■ WHAT YOU WILL DO
Quote every line of the material beneath this one.

■ PROVIDED MATERIAL
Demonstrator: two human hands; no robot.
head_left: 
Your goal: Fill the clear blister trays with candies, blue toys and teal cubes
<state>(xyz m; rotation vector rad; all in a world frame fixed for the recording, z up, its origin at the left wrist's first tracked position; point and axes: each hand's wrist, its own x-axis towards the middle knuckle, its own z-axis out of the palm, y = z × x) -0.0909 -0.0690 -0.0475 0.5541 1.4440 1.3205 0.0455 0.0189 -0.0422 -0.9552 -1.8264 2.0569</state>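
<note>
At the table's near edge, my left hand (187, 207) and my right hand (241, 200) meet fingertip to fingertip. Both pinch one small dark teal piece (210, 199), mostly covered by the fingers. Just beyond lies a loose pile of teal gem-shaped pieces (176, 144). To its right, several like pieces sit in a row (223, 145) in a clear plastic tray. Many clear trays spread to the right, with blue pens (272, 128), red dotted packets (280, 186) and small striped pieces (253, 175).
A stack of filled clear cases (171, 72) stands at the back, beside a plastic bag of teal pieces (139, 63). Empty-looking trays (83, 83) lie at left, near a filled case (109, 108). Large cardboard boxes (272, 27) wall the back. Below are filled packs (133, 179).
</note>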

■ ANSWER FOR THE TASK
Demonstrator: two human hands; no robot.
head_left: 
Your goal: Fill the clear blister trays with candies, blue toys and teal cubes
<state>(xyz m; rotation vector rad; all in a world frame fixed for the recording, z up, its origin at the left wrist's first tracked position; point and axes: each hand's wrist, its own x-axis towards the middle knuckle, its own z-axis out of the palm, y = z × x) -0.0909 -0.0690 -0.0475 0.5541 1.4440 1.3205 0.0455 0.0189 -0.0422 -0.9552 -1.8264 2.0569</state>
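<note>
At the table's near edge, my left hand (187, 207) and my right hand (241, 200) meet fingertip to fingertip. Both pinch one small dark teal piece (210, 199), mostly covered by the fingers. Just beyond lies a loose pile of teal gem-shaped pieces (176, 144). To its right, several like pieces sit in a row (223, 145) in a clear plastic tray. Many clear trays spread to the right, with blue pens (272, 128), red dotted packets (280, 186) and small striped pieces (253, 175).
A stack of filled clear cases (171, 72) stands at the back, beside a plastic bag of teal pieces (139, 63). Empty-looking trays (83, 83) lie at left, near a filled case (109, 108). Large cardboard boxes (272, 27) wall the back. Below are filled packs (133, 179).
</note>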

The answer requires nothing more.